DarkHash: A Data-Free Backdoor Attack Against Deep Hashing
Ziqi Zhou, Menghao Deng, Yufei Song, Hangtao Zhang, Wei Wan, Shengshan Hu, Minghui Li, Leo Yu Zhang, Dezhong Yao
TL;DR
DarkHash introduces the first data-free backdoor attack against deep hashing for image retrieval by using a surrogate dataset and a shadow target strategy. It freezes shallow layers and fine-tunes higher layers with a triple objective: preserve benign retrieval ($\mathcal{J}_{ben}$), implant backdoor functionality ($\mathcal{J}_{bac}$), and align poisoned samples with their neighbors toward a shadow target via topological alignment ($\mathcal{J}_{tpa}$). The method achieves high attack performance with $t$-mAP typically exceeding 80% across 120 configurations while maintaining comparable $mAP$ on benign data, and it remains robust under several defenses including fine-tuning, pruning, Neural Cleanse, STRIP, and SentiNet. These results underscore the practicality of data-free backdoors in deep hashing and highlight the need for specialized defenses for retrieval-based models.
Abstract
Benefiting from its superior feature learning capabilities and efficiency, deep hashing has achieved remarkable success in large-scale image retrieval. Recent studies have demonstrated the vulnerability of deep hashing models to backdoor attacks. Although these studies have shown promising attack results, they rely on access to the training dataset to implant the backdoor. In the real world, obtaining such data (e.g., identity information) is often prohibited due to privacy protection and intellectual property concerns. Embedding backdoors into deep hashing models without access to the training data, while maintaining retrieval accuracy for the original task, presents a novel and challenging problem. In this paper, we propose DarkHash, the first data-free backdoor attack against deep hashing. Specifically, we design a novel shadow backdoor attack framework with dual-semantic guidance. It embeds backdoor functionality and maintains original retrieval accuracy by fine-tuning only specific layers of the victim model using a surrogate dataset.

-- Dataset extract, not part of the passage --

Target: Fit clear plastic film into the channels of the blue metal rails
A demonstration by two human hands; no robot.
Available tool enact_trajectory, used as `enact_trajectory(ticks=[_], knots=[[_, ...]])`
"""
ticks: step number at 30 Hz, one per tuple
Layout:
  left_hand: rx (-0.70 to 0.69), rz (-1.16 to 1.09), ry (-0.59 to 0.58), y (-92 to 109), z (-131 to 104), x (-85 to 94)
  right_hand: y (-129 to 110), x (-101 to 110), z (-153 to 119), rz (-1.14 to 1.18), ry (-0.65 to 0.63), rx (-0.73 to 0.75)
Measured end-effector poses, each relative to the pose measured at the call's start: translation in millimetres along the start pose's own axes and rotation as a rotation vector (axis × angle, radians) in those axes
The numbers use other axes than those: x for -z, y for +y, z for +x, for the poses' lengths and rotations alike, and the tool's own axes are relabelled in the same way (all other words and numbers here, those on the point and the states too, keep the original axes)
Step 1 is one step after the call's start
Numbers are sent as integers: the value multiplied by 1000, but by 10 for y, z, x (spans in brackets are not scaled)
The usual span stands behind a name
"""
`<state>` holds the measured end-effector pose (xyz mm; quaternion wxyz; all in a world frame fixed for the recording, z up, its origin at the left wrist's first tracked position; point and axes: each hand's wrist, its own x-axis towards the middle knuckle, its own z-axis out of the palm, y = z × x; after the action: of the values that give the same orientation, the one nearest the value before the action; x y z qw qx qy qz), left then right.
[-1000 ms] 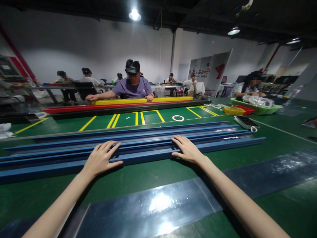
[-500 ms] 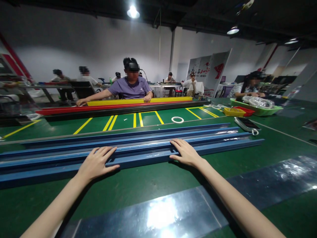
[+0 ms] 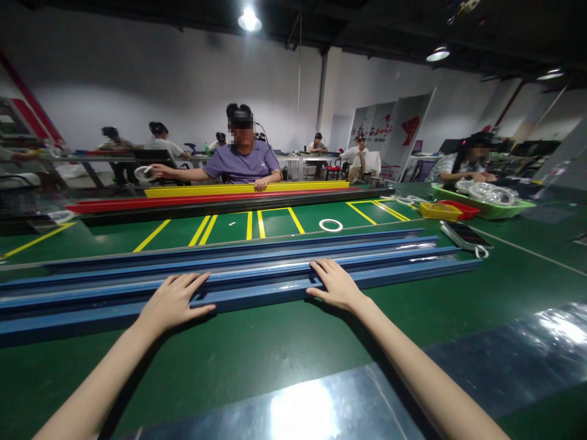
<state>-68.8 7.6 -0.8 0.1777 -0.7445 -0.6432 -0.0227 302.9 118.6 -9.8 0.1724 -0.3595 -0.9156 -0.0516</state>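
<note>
Several long blue channels [image 3: 257, 296] lie side by side across the green table [image 3: 257, 360]. Over the nearer ones reach the fingers of my left hand [image 3: 172, 302], its thumb along the front side of the closest channel. Farther right, my right hand [image 3: 337, 284] grips the same channels likewise, fingers over the top and thumb at the near side. The left ends of the channels run out of view.
A glossy clear sheet [image 3: 348, 403] lies close to me. Beyond the channels are a white ring [image 3: 331, 225], a phone-like device [image 3: 465, 235], a yellow tray [image 3: 439, 211] and a green basket [image 3: 504, 211]. Opposite, a co-worker sits behind red [image 3: 114, 205], black and yellow channels.
My hands and the blue channels have shifted slightly left together. The co-worker opposite has lifted a white ring at the left, and the yellow channel there has moved a little left.
</note>
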Motion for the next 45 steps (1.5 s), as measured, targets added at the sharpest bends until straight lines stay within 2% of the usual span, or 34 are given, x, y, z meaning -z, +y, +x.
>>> enact_trajectory(ticks=[15, 20, 24, 28, 31, 33, 36, 40, 45], knots=[[93, -42, -149, -169, 159, -19, -8, -118, 268, 1, 16, 9], [111, -49, -149, -193, 168, -50, -8, -144, 313, 10, 16, 0], [107, -114, -155, -208, 141, -69, 16, -144, 313, 55, 7, 0], [115, -244, -210, -203, 192, -73, 116, -99, 362, 193, -36, 6], [153, -341, -171, -109, 384, -58, 243, -66, 492, 272, -48, -42], [175, -359, -83, 5, 588, -47, 331, -72, 621, 226, 0, -98], [138, -314, -19, 198, 937, -63, 423, -145, 834, 157, 26, -90], [120, -262, -74, 378, 1307, -164, 445, -317, 1062, 90, 22, -103], [152, -304, -167, 446, 1474, -318, 452, -449, 1192, 101, -96, -168]])
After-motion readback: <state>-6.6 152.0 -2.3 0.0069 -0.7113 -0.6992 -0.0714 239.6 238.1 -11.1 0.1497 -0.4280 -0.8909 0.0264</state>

We consider leveraging the relationship between individual samples and their neighbors to enhance backdoor attacks during training. By designing a topological alignment loss, we optimize both individual and neighboring poisoned samples toward the target sample, further enhancing the attack capability. Experimental results on four image datasets, five model architectures, and two hashing methods demonstrate the high effectiveness of DarkHash, outperforming existing state-of-the-art backdoor attack methods. Defense experiments show that DarkHash can withstand existing mainstream backdoor defense methods.